How Often Should You Meditate For Maximum Benefits


As human beings, we possess the capability of self-awareness, and this self-awareness affords us the luxury of being able to meditate.

We have the capacity to cultivate introspective qualities at any given moment, contemplate our place in the world, both individually and collectively, and consciously immerse ourselves in the present moment.

Well, at least to the best of our knowledge. We cannot presume to speak for the sentience of other living beings. Perhaps trees and reptiles can meditate better than we can.

Returning to the central question: it is evident that meditation offers a wide array of benefits that extend into the emotional, physical, and spiritual dimensions of our lives. 

So with this in mind, how often should you meditate to garner these benefits?

How does one, if creating some sort of result-focused value is the correct goal, determine how often you should meditate?

This is really an open-ended question that is worth you exploring individually, as there is no one-size-fits-all formula. Use our article as a guide as we delve into the various facets of this inquiry.

In this article we’ll take a look at the below:

  • What Is Meditation?
  • What Is Sadhana?
  • How Often Does A Monk Meditate For?
  • How Often Should You Meditate?
  • Benefits Of Regular Meditation
a man sitting in meditation in a field overlooking a view

What Is Meditation?

Meditation is a conscious application of your attention on a particular object, thought, or activity. Generally, it’s in aid of creating some sort of mental clarity, and involves techniques resembling stillness. 

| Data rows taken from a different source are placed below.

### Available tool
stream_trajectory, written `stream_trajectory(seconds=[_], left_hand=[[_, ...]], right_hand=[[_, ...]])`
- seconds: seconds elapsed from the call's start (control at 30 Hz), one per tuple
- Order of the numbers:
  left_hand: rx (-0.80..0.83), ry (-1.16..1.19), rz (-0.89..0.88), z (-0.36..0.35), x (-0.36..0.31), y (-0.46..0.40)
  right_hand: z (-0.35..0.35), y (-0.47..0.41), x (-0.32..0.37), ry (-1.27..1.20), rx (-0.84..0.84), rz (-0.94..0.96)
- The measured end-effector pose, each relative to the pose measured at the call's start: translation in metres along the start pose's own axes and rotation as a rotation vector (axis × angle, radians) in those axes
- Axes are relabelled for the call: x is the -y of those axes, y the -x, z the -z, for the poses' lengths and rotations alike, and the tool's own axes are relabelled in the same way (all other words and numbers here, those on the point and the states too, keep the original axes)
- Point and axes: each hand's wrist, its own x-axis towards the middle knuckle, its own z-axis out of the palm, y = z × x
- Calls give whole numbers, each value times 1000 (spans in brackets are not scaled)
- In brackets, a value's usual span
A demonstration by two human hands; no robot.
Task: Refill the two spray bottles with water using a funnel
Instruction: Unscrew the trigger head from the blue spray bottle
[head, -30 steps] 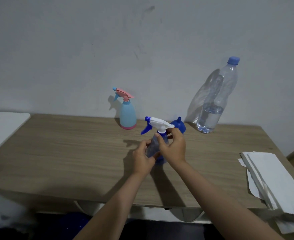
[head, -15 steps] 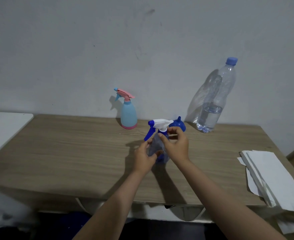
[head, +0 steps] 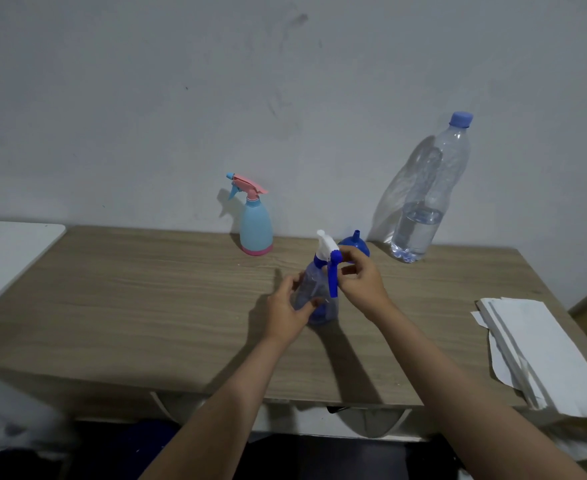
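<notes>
A clear blue spray bottle [head: 314,294] stands mid-table. My left hand [head: 286,310] wraps its body from the left. My right hand [head: 363,284] pinches its white and blue trigger head [head: 328,252], whose blue trigger points toward me. Behind it a blue funnel [head: 356,242] sits upside down, partly hidden by my right hand. A light blue spray bottle [head: 255,225] with a pink head stands by the wall. Right of the funnel stands a capped clear water bottle [head: 423,202], about a third full.
The wooden table [head: 146,299] stands against a grey wall. A stack of white papers [head: 541,351] lies on its right end, overhanging the front edge. A white surface [head: 4,251] adjoins the table on the left.
The trigger head has turned: its nozzle pointed left before, and now the trigger faces me. My right hand rotated with it while the left hand kept the bottle in place.
</notes>
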Motion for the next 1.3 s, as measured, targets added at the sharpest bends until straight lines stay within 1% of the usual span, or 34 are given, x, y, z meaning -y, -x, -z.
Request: stream_trajectory(seconds=[0.07,0.17,0.33,0.43,0.57,0.77,0.97,1.1,1.3], left_hand=[[13,12,-10,0,1,0],[20,22,-5,-1,2,0],[9,51,12,-2,3,0],[16,35,4,0,-3,1],[23,77,22,0,-4,1],[30,116,26,-2,-5,1],[22,137,35,-2,-5,2],[7,141,26,-1,-8,4],[2,157,23,-2,-8,4]], right_hand=[[2,-4,0,-34,2,-20],[0,-7,3,9,8,-15],[3,-1,3,31,67,-8],[1,-2,2,4,13,-15],[-5,-6,2,20,-35,-27],[-7,3,10,63,-40,34],[-8,10,15,102,-8,33],[-7,9,15,85,22,2],[-14,3,9,18,-111,-50]])
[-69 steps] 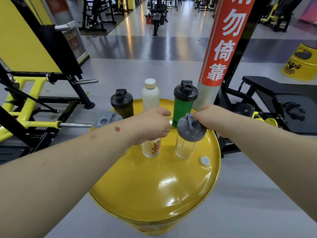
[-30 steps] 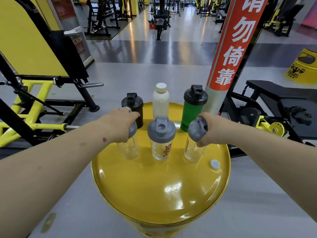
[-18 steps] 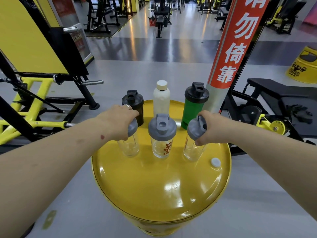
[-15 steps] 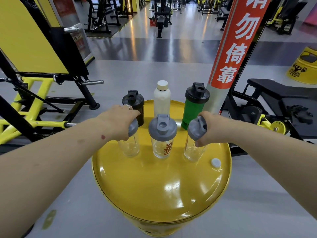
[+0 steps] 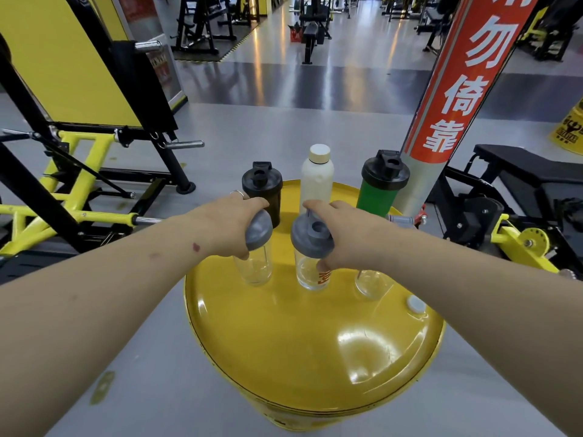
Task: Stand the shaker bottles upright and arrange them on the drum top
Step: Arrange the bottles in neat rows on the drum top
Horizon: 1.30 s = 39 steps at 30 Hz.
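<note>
Six bottles stand upright on the yellow drum top (image 5: pixel 303 348). The back row holds a black shaker (image 5: pixel 262 192), a white bottle (image 5: pixel 316 178) and a green shaker with a black lid (image 5: pixel 380 187). In the front row are three clear shakers with grey lids. My left hand (image 5: pixel 227 225) grips the lid of the left clear shaker (image 5: pixel 256 260). My right hand (image 5: pixel 350 234) grips the lid of the middle clear shaker with red lettering (image 5: pixel 312 257). My right forearm hides most of the right clear shaker (image 5: pixel 367 282); only its base shows.
A red and silver pillar with white characters (image 5: pixel 454 99) rises just behind the drum on the right. A white bung cap (image 5: pixel 415 304) sits on the drum top at the right. Yellow and black gym machines (image 5: pixel 72 171) stand on the left, a black bench (image 5: pixel 520 175) on the right.
My right hand has let go of the right clear shaker and moved left onto the lid of the middle one. My left hand stays on the left clear shaker.
</note>
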### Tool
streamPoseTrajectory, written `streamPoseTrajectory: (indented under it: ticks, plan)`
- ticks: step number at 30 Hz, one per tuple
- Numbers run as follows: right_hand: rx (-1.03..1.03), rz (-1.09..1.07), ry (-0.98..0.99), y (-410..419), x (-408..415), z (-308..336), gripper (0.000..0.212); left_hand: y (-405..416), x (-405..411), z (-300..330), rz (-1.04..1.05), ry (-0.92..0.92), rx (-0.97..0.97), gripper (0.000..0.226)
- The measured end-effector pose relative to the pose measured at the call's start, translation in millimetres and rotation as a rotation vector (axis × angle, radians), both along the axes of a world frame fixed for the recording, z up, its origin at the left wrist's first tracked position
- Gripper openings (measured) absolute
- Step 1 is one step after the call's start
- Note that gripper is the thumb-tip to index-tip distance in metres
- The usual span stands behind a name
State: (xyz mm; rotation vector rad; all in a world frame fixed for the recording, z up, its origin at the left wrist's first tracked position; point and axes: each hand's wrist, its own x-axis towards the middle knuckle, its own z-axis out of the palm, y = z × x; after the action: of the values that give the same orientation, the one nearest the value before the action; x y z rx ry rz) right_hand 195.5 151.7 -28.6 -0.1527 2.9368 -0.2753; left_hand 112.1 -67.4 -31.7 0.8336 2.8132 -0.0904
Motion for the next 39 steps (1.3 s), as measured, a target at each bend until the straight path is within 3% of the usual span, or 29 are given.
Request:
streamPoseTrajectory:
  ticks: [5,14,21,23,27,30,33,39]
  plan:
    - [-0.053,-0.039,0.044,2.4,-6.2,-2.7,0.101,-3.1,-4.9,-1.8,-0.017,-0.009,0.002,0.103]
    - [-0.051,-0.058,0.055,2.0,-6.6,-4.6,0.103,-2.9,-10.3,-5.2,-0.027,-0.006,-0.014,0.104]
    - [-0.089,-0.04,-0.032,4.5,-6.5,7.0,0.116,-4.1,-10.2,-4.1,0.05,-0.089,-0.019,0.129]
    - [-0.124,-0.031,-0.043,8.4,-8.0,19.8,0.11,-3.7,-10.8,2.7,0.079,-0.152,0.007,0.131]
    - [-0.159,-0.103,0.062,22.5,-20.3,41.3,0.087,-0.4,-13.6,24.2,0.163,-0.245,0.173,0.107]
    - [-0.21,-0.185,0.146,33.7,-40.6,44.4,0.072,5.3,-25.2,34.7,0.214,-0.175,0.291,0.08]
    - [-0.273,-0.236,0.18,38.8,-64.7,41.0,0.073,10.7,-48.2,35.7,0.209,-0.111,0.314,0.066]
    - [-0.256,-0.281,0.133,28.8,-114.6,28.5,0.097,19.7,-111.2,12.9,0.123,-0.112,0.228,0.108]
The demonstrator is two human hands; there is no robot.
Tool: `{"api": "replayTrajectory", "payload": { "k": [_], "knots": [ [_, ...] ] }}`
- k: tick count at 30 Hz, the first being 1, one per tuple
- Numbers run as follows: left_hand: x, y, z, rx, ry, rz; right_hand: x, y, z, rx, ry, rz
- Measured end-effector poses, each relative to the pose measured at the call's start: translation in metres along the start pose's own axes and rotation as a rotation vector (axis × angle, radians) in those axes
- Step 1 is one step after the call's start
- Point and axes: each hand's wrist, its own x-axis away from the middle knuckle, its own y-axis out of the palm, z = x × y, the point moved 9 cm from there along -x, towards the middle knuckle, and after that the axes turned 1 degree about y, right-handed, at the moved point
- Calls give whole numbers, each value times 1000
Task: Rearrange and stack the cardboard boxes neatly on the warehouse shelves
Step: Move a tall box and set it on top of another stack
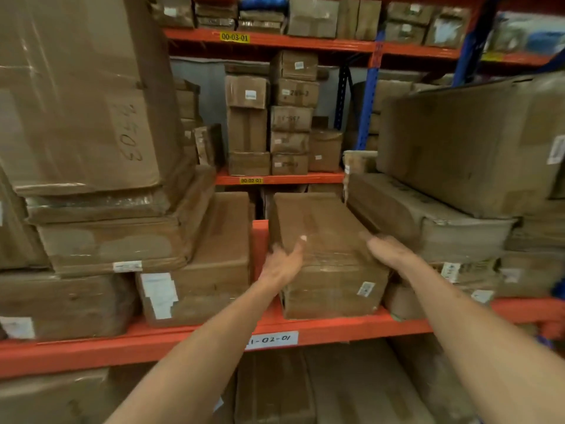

A widely recognised style of meditation is of course sitting down peacefully, focusing on your breath or some sort of visualization

According to yogic philosophy, meditation would be a part of a practitioner’s sadhana. Meditation would be a central practice of this sadhana, and how often one would meditate would need to be in line with one’s sadhana. 

Generally, a sadhana would be a daily practice, but the specific nature of sadhana varies depending on the tradition, your particular goals, and your particular inclinations.

What Is Sadhana?

“Sadhana” is a Sanskrit term employed in Hinduism, Buddhism, and various other Indian spiritual customs. 

It signifies a structured and devoted spiritual practice adopted by individuals who aspire to attain spiritual development, self-awareness, or enlightenment

Sadhana serves as a pathway to establish a profound connection with one’s inner self and the divine realm.

Some common elements may include:

  1. Meditation
  2. Asana Practice
  3. Mantras
  4. Service
  5. Scriptural Study

Sadhana is about transcending the ego, cultivating discipline, and attaining spiritual awakening through consistent, daily effort.

If you’re trying to figure out how often you should meditate, and you want to apply the Eastern concept of sadhana, remember that it is still up to you how deeply you want to apply this framework. 

For example, you could just take meditation and asana practice as non-negotiable aspects of a daily routine.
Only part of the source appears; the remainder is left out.